Last week we talked about the differences between rewarding and recognizing. This week we wanted to share with you some ways to create a rewards and recognition program or rethink your current process.


#1 Identify what to recognize:

Look to your company’s mission, vision, and values. Really think about what your company values are. What are the intangible behaviors and tangible actions you want to recognize and reward?


#2: Be Specific & Timely

You want to provide clarity to your employees about which behaviors and actions are valuable.


Don’t forget to be authentic -- your employees will be able to tell if you are being authentic or not, so remember to be genuine.


MAKE IT TIMELY – give that specific recognition or simple reward right when you notice behavior/actions that you’d love to see again.


#3: Frequency

Think about what you’re currently doing to recognize your workforce…how frequent is frequent enough? Studies have shown that 1 unique recognition a month per employee helps to reinforce positive and productive behaviors and actions.

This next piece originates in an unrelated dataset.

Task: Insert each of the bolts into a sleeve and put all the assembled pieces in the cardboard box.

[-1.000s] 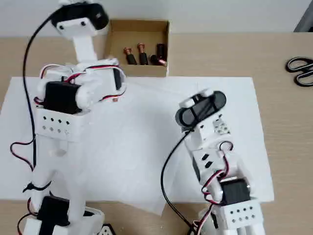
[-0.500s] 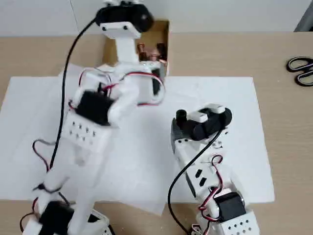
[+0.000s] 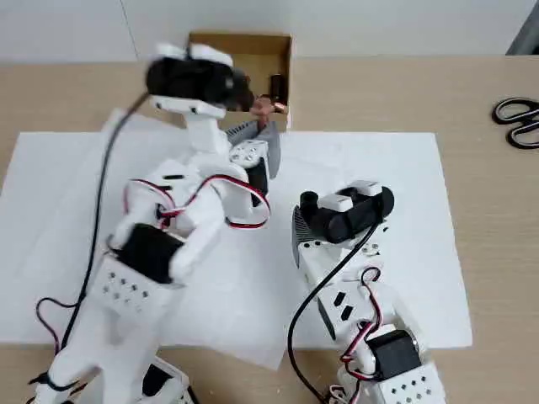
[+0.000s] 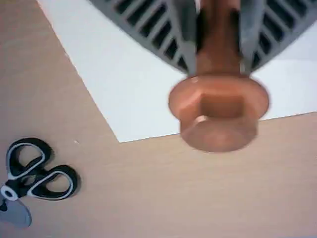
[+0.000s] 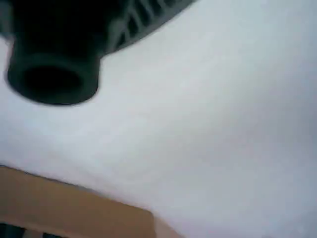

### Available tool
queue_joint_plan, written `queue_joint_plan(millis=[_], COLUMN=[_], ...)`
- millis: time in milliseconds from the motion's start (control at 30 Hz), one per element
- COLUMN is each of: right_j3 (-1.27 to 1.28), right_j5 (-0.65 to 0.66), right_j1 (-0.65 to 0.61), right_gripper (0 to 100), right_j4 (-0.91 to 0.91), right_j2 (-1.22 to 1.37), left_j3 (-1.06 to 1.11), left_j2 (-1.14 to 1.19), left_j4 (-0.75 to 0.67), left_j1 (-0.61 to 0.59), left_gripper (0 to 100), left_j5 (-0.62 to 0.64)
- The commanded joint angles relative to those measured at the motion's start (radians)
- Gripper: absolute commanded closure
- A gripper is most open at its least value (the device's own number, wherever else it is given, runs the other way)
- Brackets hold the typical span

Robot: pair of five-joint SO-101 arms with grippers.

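Left gripper (image 4: 218, 52) has the bolt (image 4: 219, 106) clamped head-out by the cardboard box (image 3: 199, 63), and the right gripper (image 3: 301, 220) is holding the sleeve (image 5: 52, 64) close by, toward the desk's near edge.

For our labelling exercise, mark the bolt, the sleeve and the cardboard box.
bolt (image 4: 219, 108): left wrist view, its hexagonal head.
sleeve (image 5: 52, 79): right wrist view, its open end.
cardboard box (image 3: 253, 44): high view, its far wall.

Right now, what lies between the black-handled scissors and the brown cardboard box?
Nothing but bare tan wooden tabletop, seen in the high view, from the brown cardboard box to the black-handled scissors.
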Motion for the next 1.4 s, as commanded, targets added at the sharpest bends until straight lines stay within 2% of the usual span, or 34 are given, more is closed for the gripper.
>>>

Don’t be afraid to recognize too much. It may seem redundant to recognize an employee for the same tasks they do day to day, but it’s important to help your team members feel appreciated.


#4: Inclusivity and Transparency

Everyone should be eligible for rewards and recognition. Now they made need to be tailored, but it should include ALL shifts, ALL departments, ALL employees…everyone. DO NOT FORGET ABOUT YOUR VIRTUAL EMPLOYEES and even your Leadership Team.


Be transparent about what you’re doing – explain the process to ensure everyone is on the same field. And don’t give rewards/recognitions in secret – if you give someone an award that you feel needs to be kept secret, maybe you should reconsider how fair is it in the first place.


#5: Personalize It

No two employees are the same. Not everyone wants their photo on a bulletin board or a “wall of fame.” They may not want to be recognized in front of everyone or on social media, they might not want a generic gift card. Find out what your employees are into – and give an authentic and specific reward.


Showing that you understand your workforce and what makes them comfortable in their workspace, shows that you are listening to them, you value them, you appreciate them.


#6: Collaborate

You cannot do this alone. Pull everyone into the process. Enable peer to peer recognition. You won’t change your company culture if the only recognitions are coming from managers or leadership.


#7: Be Fair

Look for the underdogs whose quality work might not be as obvious and try not to create company rewards that can only be achieved by certain workers or departments – remember inclusivity. Try to create programs that impact everyone – for example, a safety awards program, attendance program, wellness incentives, manager to employee, and of course, peer to peer.


#8: Include Your Leadership Team

You want to keep these programs top of mind with your company leaders – you want to make sure they understand the benefits or recognizing/rewarding the workforce – YOU ARE AMPLIFYING THE BEHAVIORS OF YOUR COMPANY. You really need to have buy-in from the top down. And get their feedback – they may have some great tips and suggestions that they have seen work elsewhere that might benefit your workforce.


#9: Keep it Separate

Avoid the dreaded compliment sandwich, where the compliments or positive feedback are before and after the potential critical feedback. Recognition or rewards shouldn’t be used to soften the blow of criticism. Although feedback is important, try to keep them separate.


#10: Measure of Success

Help everyone – especially your leaders – see the measured success of your rewards and recognition programs in terms of the broader business sense:

  • What are your safety metrics telling you…have your OSHA recordables decreased?

  • Has your attendance improved? Are absences less frequent?

  • Is turnover improving?

  • Are you seeing longer tenure in your workforce?

Engagement Surveys – don’t be afraid to get input from your workforce. Make them feel like they are a part of the process. Take advantage of engagement surveys to find out what’s working and what is not.